Michaela Dinman

Why we shouldn’t worry about the gender gap

It’s common knowledge that science, technology, engineering and mathematics (STEM) fields are routinely male-dominated areas. The number of initiatives meant to change this have skyrocketed in the past decade. As a result more and more females are earning their Bachelor’s degree in a STEM field and entering the workforce.


For women who, in the past, were discouraged from entering these disciplines, this is great news. But as we move well into the twenty-first century and STEM fields open up to women, do we have to continue with excessive promotion in order to encourage females to enter these fields?

Why are we so concerned about the gender gap in STEM fields? Some feminists would say that the harsh difference in the male to female ratio is unfair to women and that it implies that women are inferior to men. According to a report from the U.S. Department of Commerce, less than 25% of the positions in STEM fields are held by women.


Well that’s outrageous! We as a society should do something!




Women are inherently different than men. These differences are normal, common and often times out of their control.

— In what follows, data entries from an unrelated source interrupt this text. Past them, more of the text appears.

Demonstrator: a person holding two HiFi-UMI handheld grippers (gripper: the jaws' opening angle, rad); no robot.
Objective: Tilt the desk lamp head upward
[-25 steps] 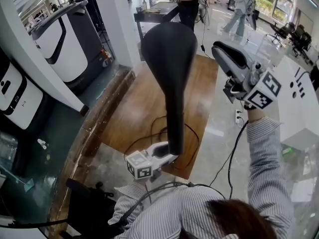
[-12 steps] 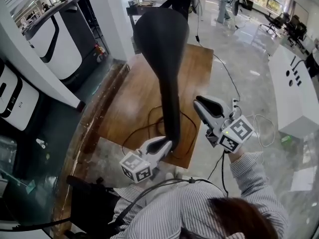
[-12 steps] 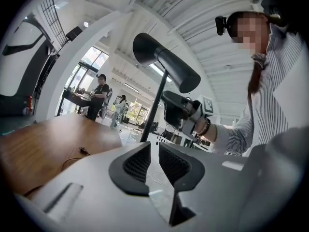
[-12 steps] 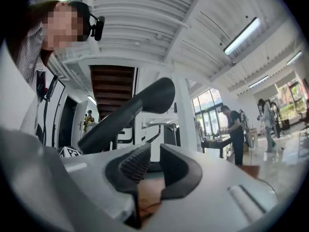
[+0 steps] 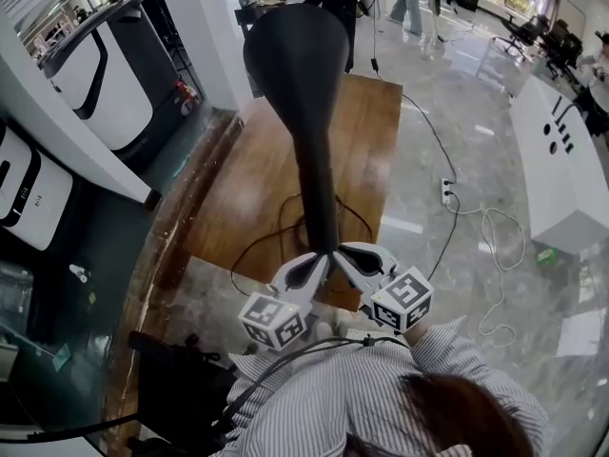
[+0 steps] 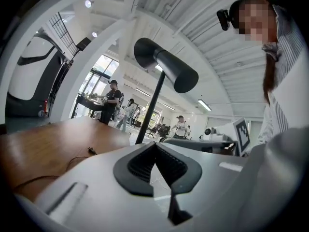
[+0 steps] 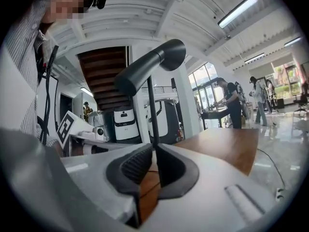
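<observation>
The desk lamp's black head [image 5: 295,60] fills the upper middle of the head view, and its thin black pole [image 5: 319,188] runs down to both grippers. My left gripper [image 5: 322,258] is shut on the pole low down; in the left gripper view the pole [image 6: 149,112] rises straight from the closed tips [image 6: 154,144] to the head [image 6: 166,64]. My right gripper [image 5: 344,253] faces it from the other side. Its jaws have just been closing and still show a narrow gap [image 7: 154,148], with the pole [image 7: 151,115] at the tips and the head [image 7: 149,66] above.
The lamp stands on a wooden table [image 5: 257,188] with a black cable [image 5: 276,246] looped on it. White machines [image 5: 105,65] stand at the left. A white counter [image 5: 561,179] is at the right. A power strip [image 5: 445,193] lies on the floor, and people work at a far table.
My right gripper has swung down from the upper right to the low part of the pole, opposite the left gripper. The left gripper has stayed at the pole.
</observation>
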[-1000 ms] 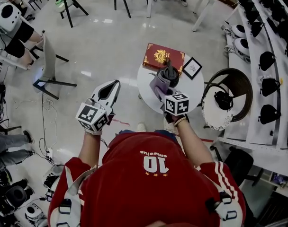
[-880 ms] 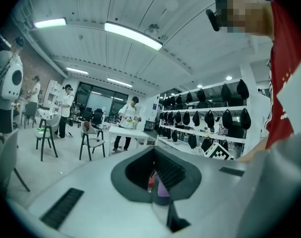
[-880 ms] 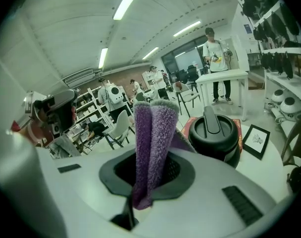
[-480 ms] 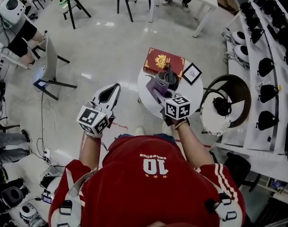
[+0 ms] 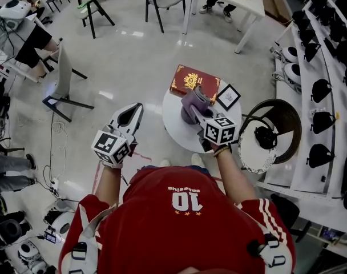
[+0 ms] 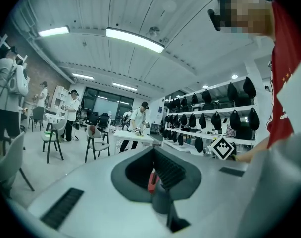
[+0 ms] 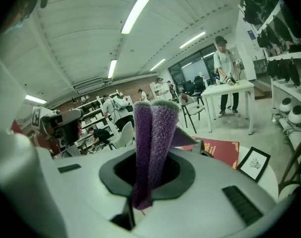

Due to these changes in male and female brains and psychology, girls biologically think differently.


According to an article released on Masters of Healthcare by Amber Hensley, “Men tend to process better in the left hemisphere of the brain… [they] approach problem-solving from a task-oriented perspective while women typically solve problems more creatively…” This is among handfuls of other examples of how women and men naturally differ.

Men tend to process better in the left hemisphere of the brain… [they] approach problem-solving from a task-oriented perspective while women typically solve problems more creatively…”

— Amber Hensley

Often times, women are biologically less adept at considering things in a logical fashion. Because of the female’s common and ancestral role of primary caretaker, women have adapted to be more emotionally-present than men and as a result, have lost part of the logical thinking processes.


However, because of these differences, women often gravitate towards female-dominated fields such as teaching and counseling, which are examples of careers that use more of the right hemisphere. These professions allow for the emotional connection and constant communication that many women prefer to hardwired robotics and cold, metal products. Mechanical engineering and applied mathematics don’t always come easily to women and often don’t naturally appeal to women.


The same logic applies to men. Female-dominated careers such as veterinary sciences, teaching, journalism, and psychology sometimes don’t bring the same allure to men as they do to women.


Should men be shamed for entering female-dominated fields? Should we create initiatives to create more male vets? Should women feel guilty about becoming teachers and following a traditional path?


Of course not. Feminism isn’t about leveling the gender gap in common careers; it’s about giving women an equal choice in male-dominated fields and providing men with the same opportunities in female-dominated fields.


Instead of encouraging women to get into STEM fields, let them make their own decisions. For that matter, let men choose their future careers as well. Whether it be interior design or computer engineering, male or female, the choice for one’s future career is one’s own to make and it is not the job of society to judge or hinder one’s progress.